### [To do]
Determine how many lines of the data include the word "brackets", and write only that number.

━━━━━ Dataset extract

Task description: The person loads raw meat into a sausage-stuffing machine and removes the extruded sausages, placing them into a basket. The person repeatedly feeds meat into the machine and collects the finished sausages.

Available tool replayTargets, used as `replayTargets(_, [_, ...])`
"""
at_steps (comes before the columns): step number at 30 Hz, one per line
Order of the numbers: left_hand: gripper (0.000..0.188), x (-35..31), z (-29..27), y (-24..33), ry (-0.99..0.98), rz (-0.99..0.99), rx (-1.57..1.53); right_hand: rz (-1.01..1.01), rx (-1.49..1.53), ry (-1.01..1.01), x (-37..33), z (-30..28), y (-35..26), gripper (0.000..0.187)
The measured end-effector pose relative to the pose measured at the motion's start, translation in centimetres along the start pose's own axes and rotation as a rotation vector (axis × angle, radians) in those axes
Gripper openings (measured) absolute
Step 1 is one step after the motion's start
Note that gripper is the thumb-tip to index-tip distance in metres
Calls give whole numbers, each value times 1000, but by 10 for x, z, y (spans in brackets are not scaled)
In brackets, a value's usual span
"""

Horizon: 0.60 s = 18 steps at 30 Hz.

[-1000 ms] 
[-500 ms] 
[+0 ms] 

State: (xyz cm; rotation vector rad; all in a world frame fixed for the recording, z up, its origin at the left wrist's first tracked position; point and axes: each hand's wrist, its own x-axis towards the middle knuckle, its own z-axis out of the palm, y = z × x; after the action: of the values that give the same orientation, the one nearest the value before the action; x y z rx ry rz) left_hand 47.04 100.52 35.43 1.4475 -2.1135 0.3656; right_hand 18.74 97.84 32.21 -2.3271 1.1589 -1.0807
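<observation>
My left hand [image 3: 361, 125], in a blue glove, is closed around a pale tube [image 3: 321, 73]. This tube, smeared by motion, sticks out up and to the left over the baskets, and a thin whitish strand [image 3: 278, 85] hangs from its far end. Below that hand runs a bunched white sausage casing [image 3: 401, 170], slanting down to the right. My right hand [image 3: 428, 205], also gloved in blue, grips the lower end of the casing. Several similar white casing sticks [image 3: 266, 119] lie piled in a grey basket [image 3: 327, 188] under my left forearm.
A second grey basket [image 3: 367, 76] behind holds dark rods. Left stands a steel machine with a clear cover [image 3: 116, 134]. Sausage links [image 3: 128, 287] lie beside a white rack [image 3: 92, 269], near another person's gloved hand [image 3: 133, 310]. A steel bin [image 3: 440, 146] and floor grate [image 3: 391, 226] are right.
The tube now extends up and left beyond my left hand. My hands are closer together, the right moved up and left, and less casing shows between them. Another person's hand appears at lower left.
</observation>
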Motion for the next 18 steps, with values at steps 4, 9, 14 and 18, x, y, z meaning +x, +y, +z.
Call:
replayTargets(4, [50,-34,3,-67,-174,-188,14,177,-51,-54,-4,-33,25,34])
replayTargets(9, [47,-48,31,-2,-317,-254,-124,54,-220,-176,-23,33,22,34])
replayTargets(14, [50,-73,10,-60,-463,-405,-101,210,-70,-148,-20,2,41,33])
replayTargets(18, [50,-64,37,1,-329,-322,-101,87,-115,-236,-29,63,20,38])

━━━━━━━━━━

### [Response box]
2